Dopo che Sergio Marchionne al Meeting di Rimini ha invocato nuove relazioni industriali basate sulla fine della contrapposizione tra operai e padroni, Cesare Romiti, ex amministratore delegato e ex presidente Fiat, ha invece spiegato che le contrapposizioni ci sono e ci saranno sempre e che i sindacati si possono battere ma non dividere.
Mentre Marchionne cerca strade nuove, Romiti è fedele ad una logica conflittuale: imprese e lavoratori hanno interessi contrastanti e se uno vince l'altro perde.
La logica del conflitto fa leva sul diritto di sciopero, strumento che i lavoratori usano per far pressione sull'impresa. Si suppone che imprese e lavoratori scelgono le strategie migliori e usano gli strumenti a loro disposizione, tra i quali c'è lo sciopero, da molti considerato un diritto irrinunciabile. Dopo un più o meno aspro conflitto, si mettono d'accordo finché c'è un altro buon motivo per protestare e scioperare.
Ma la logica conflittuale non è la sola possibile. In paesi come la Svezia i lavoratori scioperano raramente senza che questo riduca il ruolo dei sindacati. Anzi, i sindacati svedesi sono forti, hanno molti iscritti, ottengono buoni risultati anche se il diritto di sciopero è limitato dalla legge, consentito solo a certe condizioni.
Lo sciopero infatti è un'arma a doppio taglio. E' uno strumento dei lavoratori che può anche penalizzare l'impresa e i suoi clienti.
Per questo motivo si è introdotto, in Italia, qualche limite al diritto di sciopero. Nei trasporti pubblici, ad esempio, ci sono periodi in cui gli scioperi sono vietati e questo perché in passato si scioperava in estate, con la conseguenza che si allontanavano i turisti stranieri dall'Italia.
Se lo sciopero rende inefficiente l'impresa, facendole perdere clienti e fatturato, non deve stupire che l'impresa reagisca delocalizzando o assumendo lavoratori che non scioperano perché ricattabili. E' un modo per evitare le conseguenze di un uso non sempre corretto del diritto di sciopero (come avevo sottolineato qui).

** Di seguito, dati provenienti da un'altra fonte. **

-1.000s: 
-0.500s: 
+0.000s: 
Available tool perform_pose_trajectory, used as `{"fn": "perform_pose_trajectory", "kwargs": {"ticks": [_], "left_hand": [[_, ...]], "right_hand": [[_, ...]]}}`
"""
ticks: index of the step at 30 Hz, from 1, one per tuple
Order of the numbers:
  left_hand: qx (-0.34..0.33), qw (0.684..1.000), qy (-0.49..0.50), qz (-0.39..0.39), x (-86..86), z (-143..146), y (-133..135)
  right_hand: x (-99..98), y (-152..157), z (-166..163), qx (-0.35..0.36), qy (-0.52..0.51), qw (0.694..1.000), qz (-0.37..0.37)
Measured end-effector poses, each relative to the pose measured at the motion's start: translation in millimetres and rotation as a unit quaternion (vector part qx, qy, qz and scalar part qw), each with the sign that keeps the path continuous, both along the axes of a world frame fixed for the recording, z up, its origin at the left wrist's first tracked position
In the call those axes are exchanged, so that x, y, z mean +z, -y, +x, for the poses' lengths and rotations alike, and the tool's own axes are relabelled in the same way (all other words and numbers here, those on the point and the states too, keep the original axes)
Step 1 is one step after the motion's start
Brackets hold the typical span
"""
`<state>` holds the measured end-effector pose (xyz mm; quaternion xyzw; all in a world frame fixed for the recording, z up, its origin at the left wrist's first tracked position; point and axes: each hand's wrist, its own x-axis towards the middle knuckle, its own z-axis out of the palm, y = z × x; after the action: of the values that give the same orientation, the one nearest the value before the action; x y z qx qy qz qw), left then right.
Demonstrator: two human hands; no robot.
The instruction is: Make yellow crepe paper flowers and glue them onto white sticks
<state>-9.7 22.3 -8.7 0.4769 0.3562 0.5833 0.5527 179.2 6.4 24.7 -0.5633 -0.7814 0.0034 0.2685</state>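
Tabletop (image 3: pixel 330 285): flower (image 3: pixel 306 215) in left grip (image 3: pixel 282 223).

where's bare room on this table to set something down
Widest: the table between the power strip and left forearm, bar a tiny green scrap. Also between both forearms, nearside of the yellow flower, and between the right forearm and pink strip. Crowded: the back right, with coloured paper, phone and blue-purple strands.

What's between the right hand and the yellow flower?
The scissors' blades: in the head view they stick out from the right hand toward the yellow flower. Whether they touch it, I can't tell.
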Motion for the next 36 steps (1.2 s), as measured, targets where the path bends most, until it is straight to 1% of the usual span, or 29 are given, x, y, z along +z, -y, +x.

I sostenitori della logica del conflitto, infatti, spesso dimenticano che l'impresa non è costretta a accettare il conflitto. Può anche può anche evitare il conflitto, come il turista bloccato in aeroporto da uno sciopero improvviso può decidere di cambiare meta.
Il diritto di sciopero perciò mostra limiti evidenti, specie in economie globalizzate che consentono più facilmente che in passato di trasferire le attività produttive in paesi stranieri e in presenza di investimenti di dimensioni elevate. In quest'ultimo caso, che è quello della Fiat, l'elevato costo di ammortamento dell'investimento richiede un forte sfruttamento degli impianti.
Se ciò non è possibile, l'investimento non conviene e non si realizza.
Per questa ragione Fiat chiede ai lavoratori dun impegno lavorativo costante che si scontra con il diritto del singolo di scioperare.
Di fronte al rischio che le imprese non investano, preferendo evitare a priori di puntare sull'Italia, forse conviene pensare a limitare il diritto di sciopero. Non si tratta di negare il diritto ma di scegliere i casi in cui lo sciopero è consentito da quelli in cui è vietatato e impedendo che chiunque, anche il singolo lavoratore o una piccola organizzazione sindacale, possano mettere in difficoltà produzioni complesse e costose e, con essi, i lavoratori.
A ben vedere una riduzione del diritto di sciopero potrebbe essere utile alle organizzazioni sindacali maggiori e anche all'unità dei sindacati.
In occasione del referendum nello stabilimento di Pomigliano, Marchionne ha invocato gli USA, dove Chrysler interagisce con una sola organizzazione sindacale. Da noi invece i sindacati sono molti, spesso piccoli e anarchici e ciò non garantisce affatto migliori risultati per i lavoratori che, come si sa, sono trattati peggio dei loro colleghi francesi o tedeschi o inglesi.
Se si limitasse il diritto di sciopero, concedendolo solo ai sindacati e non ai singoli lavoratori e magari ai sindacati capaci di raccogliere un consenso minimo, si finirebbe anche per favorire l'unità sindacale e si esalterebbe il ruolo dei sindacati più grandi, come la CGIL che il governo cerca invece di colpire.